Presentation of the data
[edit | edit source]1724 women have answered several questions about women's work among which:
* What do you think the perfect family is ? o Both husband and wife work o Husband works more than wife o Only husband works * Which activity is the best for a mother when children go to school? o Stay at home o Part-time work o Full-time work * What do you think of the following sentence: women who do not work feel cut off from the world? o Totally agree o Quite agree o Quite disagree o Totally disagree
The data set is two contingency tables which cross the answers of the first question with the two others. To each crossing, the value given is the number of women who gave both answers.
To load the package and the data set, write the following line code:
library(FactoMineR) women_work=read.table("http://factominer.free.fr/classical-methods/datasets/women_work.txt", header=TRUE, row.names=1, sep="\t")
Objectives
[edit | edit source]The objectives of CA are quite the same as PCA's: to get a typology of rows and columns and to study the link between these two typologies. However, the concept of similarity between rows or columns is different. Here, similarity between two rows or two columns is completely symmetric. Two rows (resp. columns) will be close to each other if they associate with the columns (resp. rows) in the same way.
We are looking for the rows (resp. columns) whose distribution is the most different from the population's. The ones which look the most or the less alike. Each group of rows (resp. columns) is characterized by the columns (resp. rows) to which it is too much or to little associated.
CA
[edit | edit source]We are going to use the first three columns (corresponding to the answers to the second question) as active variables and the four last ones (corresponding to the third question) as supplementary variables.
- Active rows and columns only
To see the scatterplots of rows and columns separately, type:
res.ca.rows = CA(women_work[,1:3], invisible="col") res.ca.col = CA(women_work[,1:3], invisible="row")

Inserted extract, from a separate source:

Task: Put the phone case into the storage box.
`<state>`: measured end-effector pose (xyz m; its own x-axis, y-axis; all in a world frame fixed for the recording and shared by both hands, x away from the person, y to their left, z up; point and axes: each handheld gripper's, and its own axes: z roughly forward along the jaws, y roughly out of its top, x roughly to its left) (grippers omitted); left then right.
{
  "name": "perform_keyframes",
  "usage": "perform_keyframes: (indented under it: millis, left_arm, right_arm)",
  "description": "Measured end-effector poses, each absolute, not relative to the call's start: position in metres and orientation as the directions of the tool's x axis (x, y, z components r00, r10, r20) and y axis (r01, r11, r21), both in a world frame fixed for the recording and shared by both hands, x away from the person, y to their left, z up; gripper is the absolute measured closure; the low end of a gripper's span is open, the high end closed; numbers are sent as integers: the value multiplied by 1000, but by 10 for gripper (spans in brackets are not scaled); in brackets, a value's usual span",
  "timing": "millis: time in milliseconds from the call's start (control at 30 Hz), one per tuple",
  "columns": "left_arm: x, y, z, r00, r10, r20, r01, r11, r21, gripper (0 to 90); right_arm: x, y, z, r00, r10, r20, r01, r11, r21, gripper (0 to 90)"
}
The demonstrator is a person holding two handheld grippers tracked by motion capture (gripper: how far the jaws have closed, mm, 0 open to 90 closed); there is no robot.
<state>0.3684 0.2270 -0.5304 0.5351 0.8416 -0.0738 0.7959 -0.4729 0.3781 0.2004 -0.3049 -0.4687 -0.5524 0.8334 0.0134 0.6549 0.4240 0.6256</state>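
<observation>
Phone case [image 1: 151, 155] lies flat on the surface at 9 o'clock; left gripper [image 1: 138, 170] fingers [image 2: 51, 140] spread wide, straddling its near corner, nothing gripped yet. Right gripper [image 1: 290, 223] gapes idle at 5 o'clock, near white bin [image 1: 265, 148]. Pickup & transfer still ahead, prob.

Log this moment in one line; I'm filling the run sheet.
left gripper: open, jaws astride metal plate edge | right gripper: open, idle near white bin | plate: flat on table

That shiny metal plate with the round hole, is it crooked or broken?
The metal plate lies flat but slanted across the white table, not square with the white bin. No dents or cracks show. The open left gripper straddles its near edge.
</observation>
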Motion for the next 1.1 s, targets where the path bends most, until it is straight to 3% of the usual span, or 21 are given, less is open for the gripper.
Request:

#women_work: the data set used #invisible: elements we do not want to be plotted
On the scatterplot of the columns, we can see that the first axis opposes "Stay at home" and "Full-time work", which means it opposes two women's profiles. Women who answered "Stay at home" answered "Only husband works" more often than the population and "Both husband and wife work" less often than the population. In the same way, women who answered "Full-time work" answered "Only husband works" less often than the population and "Both husband and wife work" more often than the population. The first axis orders the categories of the second question from the less to the most in favour of women's work.
We can make the same interpretation for the first axis of the row's scatterplot. The categories are sorted from the less ("Only husband works") to the most ("Both husband and wife work") in favour of women's work.

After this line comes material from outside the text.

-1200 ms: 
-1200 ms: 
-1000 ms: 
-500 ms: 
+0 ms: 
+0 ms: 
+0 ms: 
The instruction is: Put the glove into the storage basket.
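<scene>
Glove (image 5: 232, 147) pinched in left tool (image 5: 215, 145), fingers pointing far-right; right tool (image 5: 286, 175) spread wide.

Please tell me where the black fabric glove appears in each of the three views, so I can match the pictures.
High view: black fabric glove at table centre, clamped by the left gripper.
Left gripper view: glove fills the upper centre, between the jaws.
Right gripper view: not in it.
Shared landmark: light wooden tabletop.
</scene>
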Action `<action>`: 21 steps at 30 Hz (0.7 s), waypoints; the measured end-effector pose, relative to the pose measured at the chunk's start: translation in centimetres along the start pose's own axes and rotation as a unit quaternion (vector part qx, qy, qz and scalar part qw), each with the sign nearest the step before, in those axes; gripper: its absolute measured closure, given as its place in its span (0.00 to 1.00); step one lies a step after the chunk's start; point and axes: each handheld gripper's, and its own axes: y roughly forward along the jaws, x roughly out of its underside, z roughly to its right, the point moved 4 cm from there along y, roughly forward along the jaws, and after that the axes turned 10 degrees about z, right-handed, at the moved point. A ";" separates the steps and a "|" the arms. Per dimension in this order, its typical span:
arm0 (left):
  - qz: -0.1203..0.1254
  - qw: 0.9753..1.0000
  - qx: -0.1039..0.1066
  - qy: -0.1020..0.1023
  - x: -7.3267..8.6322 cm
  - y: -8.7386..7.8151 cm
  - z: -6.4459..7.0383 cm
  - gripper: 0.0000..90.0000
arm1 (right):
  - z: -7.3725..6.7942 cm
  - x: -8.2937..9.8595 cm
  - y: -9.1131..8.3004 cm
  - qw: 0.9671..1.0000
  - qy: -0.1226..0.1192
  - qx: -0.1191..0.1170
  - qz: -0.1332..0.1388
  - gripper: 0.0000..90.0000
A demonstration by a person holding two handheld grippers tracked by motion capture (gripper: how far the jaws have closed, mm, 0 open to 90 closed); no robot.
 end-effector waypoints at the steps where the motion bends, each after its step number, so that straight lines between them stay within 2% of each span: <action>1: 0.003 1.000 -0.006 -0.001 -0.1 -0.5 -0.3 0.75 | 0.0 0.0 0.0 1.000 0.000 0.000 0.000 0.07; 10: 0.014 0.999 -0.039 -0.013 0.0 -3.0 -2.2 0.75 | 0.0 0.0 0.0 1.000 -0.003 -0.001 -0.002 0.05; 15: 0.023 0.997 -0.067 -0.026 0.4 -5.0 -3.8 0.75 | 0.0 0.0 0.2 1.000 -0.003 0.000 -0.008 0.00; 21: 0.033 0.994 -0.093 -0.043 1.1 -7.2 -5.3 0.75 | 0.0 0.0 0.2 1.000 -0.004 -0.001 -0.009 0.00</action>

To have the representation of both rows and columns, type:
res.ca = CA(women_work[,1:3]) #women_work: the data set used
"Stay at home" is much associated with "Only husband works" and little associated to the two other categories.

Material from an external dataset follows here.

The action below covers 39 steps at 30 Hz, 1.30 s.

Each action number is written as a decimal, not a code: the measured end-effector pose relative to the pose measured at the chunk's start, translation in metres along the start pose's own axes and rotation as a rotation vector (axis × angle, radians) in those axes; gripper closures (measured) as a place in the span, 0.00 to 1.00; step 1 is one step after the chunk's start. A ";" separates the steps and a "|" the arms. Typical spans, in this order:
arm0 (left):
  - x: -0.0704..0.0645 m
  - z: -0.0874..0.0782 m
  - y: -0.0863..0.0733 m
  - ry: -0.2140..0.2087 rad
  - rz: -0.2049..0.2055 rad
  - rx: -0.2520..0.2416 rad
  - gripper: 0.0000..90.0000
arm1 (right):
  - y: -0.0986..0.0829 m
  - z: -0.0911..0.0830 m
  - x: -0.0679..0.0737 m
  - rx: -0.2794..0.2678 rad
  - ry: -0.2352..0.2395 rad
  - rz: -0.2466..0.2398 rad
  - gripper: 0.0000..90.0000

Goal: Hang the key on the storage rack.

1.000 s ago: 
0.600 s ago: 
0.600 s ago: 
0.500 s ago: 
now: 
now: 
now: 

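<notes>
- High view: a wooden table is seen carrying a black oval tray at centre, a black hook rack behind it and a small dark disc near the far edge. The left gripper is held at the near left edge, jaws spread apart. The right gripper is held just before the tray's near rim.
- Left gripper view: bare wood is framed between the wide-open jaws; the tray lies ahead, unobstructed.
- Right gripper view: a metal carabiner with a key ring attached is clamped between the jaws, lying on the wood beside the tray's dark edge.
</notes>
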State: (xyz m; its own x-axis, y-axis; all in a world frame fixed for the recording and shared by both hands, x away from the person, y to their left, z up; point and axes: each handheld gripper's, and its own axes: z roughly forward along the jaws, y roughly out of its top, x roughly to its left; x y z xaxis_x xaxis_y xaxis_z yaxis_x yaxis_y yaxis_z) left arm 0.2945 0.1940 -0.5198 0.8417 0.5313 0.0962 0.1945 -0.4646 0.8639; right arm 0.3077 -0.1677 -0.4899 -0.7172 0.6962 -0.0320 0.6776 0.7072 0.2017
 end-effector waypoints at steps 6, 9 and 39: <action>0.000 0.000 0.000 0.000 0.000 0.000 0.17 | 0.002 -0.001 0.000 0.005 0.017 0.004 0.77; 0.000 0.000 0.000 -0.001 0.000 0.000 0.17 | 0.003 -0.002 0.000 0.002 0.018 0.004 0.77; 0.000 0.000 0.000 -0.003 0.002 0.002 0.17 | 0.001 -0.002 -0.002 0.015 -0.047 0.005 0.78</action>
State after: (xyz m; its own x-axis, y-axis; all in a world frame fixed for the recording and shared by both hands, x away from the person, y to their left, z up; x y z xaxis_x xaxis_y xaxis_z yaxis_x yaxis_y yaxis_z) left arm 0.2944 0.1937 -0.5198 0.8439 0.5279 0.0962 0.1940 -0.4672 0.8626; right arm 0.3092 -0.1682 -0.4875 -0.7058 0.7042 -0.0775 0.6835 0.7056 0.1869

"Both husband and wife work" is associated with "Full-time work" and opposed to "Stay at home".
- Addition of supplementary columns
We now add the columns corresponding to the third question as supplementary variables. Type:
res.ca = CA(women_work, col.sup=4:ncol(women_work)) #women_work: the data set used #col.sup: vector of the indexes of the supplementary columns
"Totally agree" and "Quite agree" for "Women who do not work feel cut off from the world" are close to categories in favour of women's work. "Quite disagree" and "Totally "disagree" are close to categories opposed to women's work.